Bedtime Insulins and Oral Antihyperglycemic Drugs in Type 2 Diabetes

University of Campania Luigi Vanvitelli100 enrolled

Overview

The maintenance of nearly normal glycemic levels reduces the risk of diabetic complications, but is difficult to achieve, despite the administration of escalating doses of oral antidiabetic drugs, such as metformin, sulfonylureas, and thiazolidinediones. Most patients eventually require insulin which usually is added when glycemic control with a regimen of oral antidiabetic agents becomes suboptimal. The aims of the present study were: 1) To compare the clinical efficacy of insulin glargine and neutral protamine lispro (NPL) insulin when added to ongoing oral therapy in poorly controlled type 2 diabetic patients; 2) to find out the possibility to phenotype the patient who may benefit more by the single treatment. This an open-label, randomized, parallel, 36-week comparative study was performed between January 2007 and March 2008 at a single centre.
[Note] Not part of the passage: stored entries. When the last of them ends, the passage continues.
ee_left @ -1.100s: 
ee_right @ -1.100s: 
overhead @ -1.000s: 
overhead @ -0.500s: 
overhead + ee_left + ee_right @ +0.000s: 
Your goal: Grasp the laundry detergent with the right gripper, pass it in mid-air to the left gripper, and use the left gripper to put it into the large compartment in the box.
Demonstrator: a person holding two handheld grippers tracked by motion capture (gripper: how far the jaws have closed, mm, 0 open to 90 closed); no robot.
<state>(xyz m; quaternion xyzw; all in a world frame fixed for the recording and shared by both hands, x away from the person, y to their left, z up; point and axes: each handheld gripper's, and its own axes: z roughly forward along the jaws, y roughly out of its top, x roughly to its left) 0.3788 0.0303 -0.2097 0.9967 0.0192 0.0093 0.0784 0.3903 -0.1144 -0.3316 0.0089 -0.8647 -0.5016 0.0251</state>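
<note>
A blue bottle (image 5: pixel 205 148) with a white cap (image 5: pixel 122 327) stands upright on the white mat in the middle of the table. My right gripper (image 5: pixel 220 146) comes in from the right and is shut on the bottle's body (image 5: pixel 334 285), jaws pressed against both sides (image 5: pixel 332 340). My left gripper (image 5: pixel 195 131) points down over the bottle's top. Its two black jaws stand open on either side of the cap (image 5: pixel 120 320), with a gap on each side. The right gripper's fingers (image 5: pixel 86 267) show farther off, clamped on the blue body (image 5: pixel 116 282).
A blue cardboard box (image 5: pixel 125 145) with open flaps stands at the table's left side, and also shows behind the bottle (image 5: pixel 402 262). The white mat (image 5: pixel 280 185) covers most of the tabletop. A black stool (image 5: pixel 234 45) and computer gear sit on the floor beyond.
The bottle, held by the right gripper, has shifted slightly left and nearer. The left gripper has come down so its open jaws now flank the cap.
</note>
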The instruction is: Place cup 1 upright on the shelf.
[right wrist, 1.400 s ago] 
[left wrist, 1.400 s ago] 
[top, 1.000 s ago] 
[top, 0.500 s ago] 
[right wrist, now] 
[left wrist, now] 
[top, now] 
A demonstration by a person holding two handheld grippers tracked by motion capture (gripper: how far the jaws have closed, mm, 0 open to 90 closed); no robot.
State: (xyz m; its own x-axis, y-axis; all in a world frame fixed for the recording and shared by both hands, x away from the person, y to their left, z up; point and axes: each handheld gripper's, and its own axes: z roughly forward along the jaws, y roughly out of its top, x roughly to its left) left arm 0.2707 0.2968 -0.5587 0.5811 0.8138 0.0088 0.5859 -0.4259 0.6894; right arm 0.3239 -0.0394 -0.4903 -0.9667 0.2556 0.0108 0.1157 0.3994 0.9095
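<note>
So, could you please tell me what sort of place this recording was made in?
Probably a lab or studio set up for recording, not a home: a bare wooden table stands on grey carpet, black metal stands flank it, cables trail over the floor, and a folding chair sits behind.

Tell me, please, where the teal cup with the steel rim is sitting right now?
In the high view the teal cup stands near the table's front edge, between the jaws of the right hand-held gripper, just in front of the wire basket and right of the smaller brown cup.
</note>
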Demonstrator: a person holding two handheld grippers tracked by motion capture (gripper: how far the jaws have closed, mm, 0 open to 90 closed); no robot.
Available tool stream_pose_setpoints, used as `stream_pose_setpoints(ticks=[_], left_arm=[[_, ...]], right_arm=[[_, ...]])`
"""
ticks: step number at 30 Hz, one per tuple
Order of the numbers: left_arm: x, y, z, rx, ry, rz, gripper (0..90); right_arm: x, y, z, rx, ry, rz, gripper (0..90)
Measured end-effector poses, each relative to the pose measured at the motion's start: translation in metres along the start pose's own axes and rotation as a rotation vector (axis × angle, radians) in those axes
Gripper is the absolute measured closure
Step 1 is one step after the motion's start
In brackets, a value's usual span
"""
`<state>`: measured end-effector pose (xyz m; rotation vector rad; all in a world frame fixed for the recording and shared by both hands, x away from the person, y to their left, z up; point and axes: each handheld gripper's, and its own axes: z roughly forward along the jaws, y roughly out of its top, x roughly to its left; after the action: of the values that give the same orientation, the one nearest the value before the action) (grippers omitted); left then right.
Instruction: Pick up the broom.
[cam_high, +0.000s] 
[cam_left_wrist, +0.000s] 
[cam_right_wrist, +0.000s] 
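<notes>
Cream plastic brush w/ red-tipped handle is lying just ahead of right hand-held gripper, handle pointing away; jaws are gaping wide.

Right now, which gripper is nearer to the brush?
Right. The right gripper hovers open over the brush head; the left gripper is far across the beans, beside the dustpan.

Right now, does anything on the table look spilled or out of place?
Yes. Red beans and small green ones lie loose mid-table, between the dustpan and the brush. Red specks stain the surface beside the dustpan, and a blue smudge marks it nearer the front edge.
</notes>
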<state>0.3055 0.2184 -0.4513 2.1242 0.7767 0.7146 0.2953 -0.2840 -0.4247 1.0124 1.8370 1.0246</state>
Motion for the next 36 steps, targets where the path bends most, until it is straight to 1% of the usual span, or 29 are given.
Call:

Patients were randomized to either NPL (Lilly) or glargine (Lantus, Aventis) to be administered subcutaneously at bedtime. Both insulin formulations consisted of cartridge containing 3 ML of either insulin preparation. Oral antihyperglycemic agents were continued at the prestudy dosages. No dietary advice was given beyond reinforcement of standard guidelines. The initial bedtime insulin dose was 10 IU for all patients with the goal to achieve a target FPG of \< 100 mg/dL in both groups. The insulin dose was titrated weekly according to daily self-monitored fasting blood glucose measurements that provide values corresponding closely to laboratory measurements of plasma glucose. The patients were taught to increase their insulin dose by 2 IU if FPG was greater than 100 mg/dL, and by 4 IU if FPG was greater than 180 mg/dL on three consecutive mornings. Before the start of insulin therapy, and at weeks 12, 24 and 36, blood was withdrawn for measurements of full blood counts, electrolytes, creatinine, liver enzymes and lipids. Insulin doses, self-monitored plasma glucose (SMPG), and any events associated with signs or symptoms of hypoglycaemia were recorded in diaries.

Study Type

INTERVENTIONAL

Allocation

RANDOMIZED

Purpose

TREATMENT

Masking

Eligibility

Sex: ALLMin age: 30 YearsMax age: 70 Years

Medical Language ↔ Plain English

Inclusion Criteria: * Men and women aged 30-70 years, with a duration of known diabetes \> 2 years * And treated with stable doses of two oral antihyperglycemic agents (metformin and sulfonylurea) for at least 90 days were selected for the study * Body mass index less than 40 kg/m2 * HbA1c level between 7.5 and 10% * And fasting plasma glucose of 120 mg/dL or greater. Exclusion Criteria: * Exclusion criteria included pregnancy or breast-feeding * Previous use of insulin or other antihyperglycemic drugs * Investigational drug within the previous 3 months * Use of agents affecting glycemic control (systemic glucocorticoids, and weight-loss drugs) * Presence of any clinically relevant somatic or mental diseases * To minimize the likelihood of including subjects with late-onset type 1 diabetes * Candidate with a positive test for anti-GAD antibody or with fasting plasma C-peptide less than 0.25 pmol/ml were excluded * Also excluded were patients with abnormal safety laboratory tests * Including liver enzymes (ALT, AST, AFOS) higher than three times the upper limit of normal and serum creatinine \> 1.4 mg/dL) * History of drug abuse * Poor compliance with the 8-point daily glucose profile measurement

Outcomes

Primary Outcomes

Change in hemoglobin A1c (HbA1c) level from baseline to end point for each treatment group.

Time frame: 9 months

Secondary Outcomes

Percentage of subjects achieving HbA1c ≤7%, incidence of self-reported hypoglycaemic episodes, comparison of SMPG values from 8-point profiles, insulin doses, and body weight.